If I do (from inside the cluster):

curl -I https://myhost.domain.com --haproxy-protocol

it works.

Check this: #863

I was informed by DigitalOcean team that there is a fix for this behavior. They added an additional annotation to nxinx-ingress controller service that forces Kubernetes to use domain name of public IP instead of IP and that tricks Kubernetes to think that it is not "ours" and routes network around through LB.

https://github.com/digitalocean/digitalocean-cloud-controller-manager/blob/master/docs/controllers/services/examples/README.md#accessing-pods-over-a-managed-load-balancer-from-inside-the-cluster This is it: (I just added this one)

kind: Service
apiVersion: v1
metadata: 
  name: nginx-ingress-controller
  annotations: 
    service.beta.kubernetes.io/do-loadbalancer-hostname: "hello.example.com"

[WhitePhoera]

Hello, i wanna up that issue, my home cluster is behind nat and hairpin not possible with current router. From outside ingress ports fully avaliable and working, but from inside that not works. i have error: Waiting for http-01 challenge propagation: failed to perform self check GET request 'http://domain/.well-known/acme-challenge/ACME': Get http://domain/.well-known/acme-challenge/ACME: dial tcp 109.173.40.107:80: connect: connection timed out link avaliable by internal address (for example if i test via my PC).

Is there is any way to specify address for self-check? or just disable self-check.

[MatthiasLohr]

It would also be nice if that could be disabled by on-certificate(request) base.

I have an issue with MetalLB + externalTrafficPolicy: Local where the cert-manager validator cannot access the solver since it's running on a different node than the "proxy" forwarding the requests to the solver.

Any thoughts on this?

[anton-johansson]

I have the same issue as @MatthiasLohr. I recently introduced MetalLB to our cluster and I wasn't expecting certificate requests to stop working.

Does anyone know any workarounds for this?

Note: I'd prefer to keep the self-check, it feels like a good thing to have. Maybe specifying a specific IP adress or Kubernetes Service that should be used instead? This would work for me, for example:

curl -H "Host: master.my-site.com.stage.example.com" nginx-external.ingress.svc.cluster.local/.well-known/acme-challenge/UQEly9jJVXURz9ggFx_6Ckrc4OKT0uBBMUr-3oDsvDA

But that assumes that all my certificate requests for that resolves goes through the same Ingress controller, of course.

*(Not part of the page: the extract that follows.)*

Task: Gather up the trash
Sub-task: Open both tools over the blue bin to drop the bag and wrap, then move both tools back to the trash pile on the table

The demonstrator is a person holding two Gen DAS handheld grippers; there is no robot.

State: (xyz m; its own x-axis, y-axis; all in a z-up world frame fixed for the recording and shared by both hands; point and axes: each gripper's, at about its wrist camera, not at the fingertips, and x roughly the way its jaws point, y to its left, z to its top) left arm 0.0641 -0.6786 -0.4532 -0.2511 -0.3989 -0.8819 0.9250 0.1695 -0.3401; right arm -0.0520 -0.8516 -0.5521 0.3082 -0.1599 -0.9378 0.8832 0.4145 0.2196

EDIT: I assume it's overly complex (and something we don't want to do here) to look at the IP address and see if matches a loadBalancerIP in the cluster, and if it is, use the clusterIP instead?

[munnerz]

Anton has volunteered to put a design document together for this feature! A big thank you - it'll be great to get input on this document once it's ready from those that require this feature! 😄

/assign @anton-johansson

[MatthiasLohr]

What does that mean? Any ETA, when this feature will be available?

[anton-johansson]

@MatthiasLohr I'm currently working on a design document where we can decide the best solution. It'll be up shortly.

[MatthiasLohr]

Thank you! Would be really nice to have this feature as soon as possible, currently the last thing required for a production setup... Trying a lot of workarounds but nothing is really reliable.

[anton-johansson]

I'll do my best to get this included in the v0.15.0 release.

[MatthiasLohr]

Awesome, thanks! If I can help somehow, please let me know.

[elisiano]

@MatthiasLohr @WhitePhoera I am in your exact same situation. In my case, to workaround this, I created an internal DNS Zone with an entry matching the cert and pointed it to the IP address managed by MetalLB. It's by no mean a long term solution but at least the certificate validated.

[derdrdirk]

I cannot find this feature in the helm chart options of v0.15.0? @anton-johansson did you implement the feature with the latest release?